Um coelho tenta tocar um órgão de igreja,
um cavaleiro luta com um caracol gigante
e um homem nu toca
trompete com seu traseiro.
Pintados com pincéis de pelos
de esquilo em velinos ou pergaminhos
por monges, freiras e artesãos urbanos,
essas imagens bizarras povoam as bordas
dos livros mais renomados da Idade Média.

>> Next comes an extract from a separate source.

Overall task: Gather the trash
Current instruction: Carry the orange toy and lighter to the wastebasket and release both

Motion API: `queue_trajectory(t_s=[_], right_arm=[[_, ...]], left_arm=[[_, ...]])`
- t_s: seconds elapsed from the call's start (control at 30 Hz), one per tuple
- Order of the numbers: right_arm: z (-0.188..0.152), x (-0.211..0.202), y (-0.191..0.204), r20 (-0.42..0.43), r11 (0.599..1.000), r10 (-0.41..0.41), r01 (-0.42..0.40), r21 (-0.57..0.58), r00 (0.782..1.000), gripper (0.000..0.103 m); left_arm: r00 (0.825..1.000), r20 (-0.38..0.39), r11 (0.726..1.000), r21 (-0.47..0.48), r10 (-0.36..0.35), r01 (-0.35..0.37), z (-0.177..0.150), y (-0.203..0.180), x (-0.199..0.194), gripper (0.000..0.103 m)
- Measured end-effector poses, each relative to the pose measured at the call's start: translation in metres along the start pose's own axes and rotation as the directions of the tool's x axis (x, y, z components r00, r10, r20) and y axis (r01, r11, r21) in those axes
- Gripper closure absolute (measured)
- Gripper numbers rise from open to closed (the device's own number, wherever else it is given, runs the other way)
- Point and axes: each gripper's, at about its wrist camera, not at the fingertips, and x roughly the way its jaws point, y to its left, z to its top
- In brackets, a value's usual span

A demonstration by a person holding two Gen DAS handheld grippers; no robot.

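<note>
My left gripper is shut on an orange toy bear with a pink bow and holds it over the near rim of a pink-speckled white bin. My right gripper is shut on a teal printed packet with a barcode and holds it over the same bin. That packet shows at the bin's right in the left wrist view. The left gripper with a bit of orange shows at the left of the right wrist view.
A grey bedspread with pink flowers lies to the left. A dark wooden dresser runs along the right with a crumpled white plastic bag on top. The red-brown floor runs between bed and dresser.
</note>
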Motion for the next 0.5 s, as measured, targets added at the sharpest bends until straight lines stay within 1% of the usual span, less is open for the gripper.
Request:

As ilustrações contam uma segunda
história tão rica quanto o texto em si.
Algumas imagens aparecem
em vários manuscritos diferentes
e normalmente reforçam o conteúdo
religioso dos livros que decoraram.
Por exemplo, um porco-espinho
colhendo frutas com seus espinhos
pode representar o Diabo
roubando os frutos de fé,
ou Cristo carregando
os pecados da humanidade.
A crença medieval rezava que um caçador
só podia capturar um unicórnio
quando ele repousava seu chifre
no colo de uma virgem,
por isso o unicórnio podia
simbolizar tentação sexual,
ou Cristo capturado por seus inimigos.
Já os coelhos podiam
representar a luxúria humana,
que poderiam se redimir tentando
compor músicas sacras
apesar de seus pecados.
Todas essas referências seriam familiares
aos europeus da Idade Média,
vindas de outras manifestações
artísticas e tradição oral,
apesar de algumas ficarem
obscurecidas com o passar dos séculos.
Hoje, ninguém pode dizer ao certo
o que significava o cavaleiro
lutando com o caracol,
ou por que o cavaleiro
sempre parecia perder.
O caracol talvez representasse
a inevitabilidade da morte,
que derrotaria até
o guerreiro mais poderoso,
ou a humildade e a necessidade
do guerreiro vencer seu próprio orgulho.
Muitos manuscritos ilustrados eram
cópias de textos religiosos ou clássicos,
e os copistas incluíram suas próprias
ideias e opiniões nas ilustrações.
Por exemplo, o trompete no traseiro,
que provavelmente era uma maneira
de expressar desaprovação,
ou dar uma tirada sarcástica,
à ação no texto.
Os desenhos podiam ser usados para fazer
comentários políticos subversivos.
O texto em os "Decretos de Smithfield"
detalha as leis da igreja
e a punição para os infratores,
mas as bordas mostram
uma raposa enforcada por gansos,
uma possível alusão às pessoas comuns
voltando-se contra opressores poderosos.
Em "Chronica Majora",
Mateus de Paris conta
um escândalo de seus dias,
no qual o príncipe galês Griffin
cai da Torre de Londres e morre.
Paris escreveu que alguns achavam
que o príncipe caiu
e que outros pensavam que foi empurrado.
Ele deixou sua própria opinião nas bordas,
que mostram o príncipe caindo,
enquanto tentava fugir
em uma corda feita de lençóis.
Algumas bordas contam
histórias mais pessoais.
O "Luttrell Psalter",
um livro de salmos e orações
encomendado pelo Sir Geoffrey Luttrell,
mostra uma jovem arrumando o cabelo,
enquanto um homem pega
um pássaro com uma rede.
Dá pra ver a coroa raspada
na cabeça dele com cabelo crescendo,
indicando que era um clérigo
que negligenciou seus deveres.
Isso alude a um escândalo familiar,
no qual o jovem clérigo foge
com Elizabeth, filha de Sir Geoffrey.
Provavelmente, o conselheiro espiritual
da família desenhou isso no livro
para lembrar seus clientes das suas falhas
e incentivar o desenvolvimento
espiritual deles.
Alguns artistas chegaram a pintar
a si mesmos nos manuscritos.
A imagem inicial da coleção
de trabalhos de Christine de Pisan
mostra Pisan apresentando
seu livro à rainha da França.
A rainha ficou tão impressionada
com o trabalho anterior de Pisan
que encomendou sua própria cópia.
Este patrocínio real possibilitou que ela
abrisse sua própria editora em Paris.
A tradição dos manuscritos ilustrados
durou mais de mil anos.
Os livros foram criados por indivíduos,
ou equipes por uma infinidade de razões,
desde ajuda a orações particulares,
ofícios religiosos, livros didáticos
e amuletos protetores
para serem levados às batalhas.
Com toda essa variedade,
aqueles pequenos desenhos
curiosos nas bordas
são uma janela única
para a mente dos artistas medievais.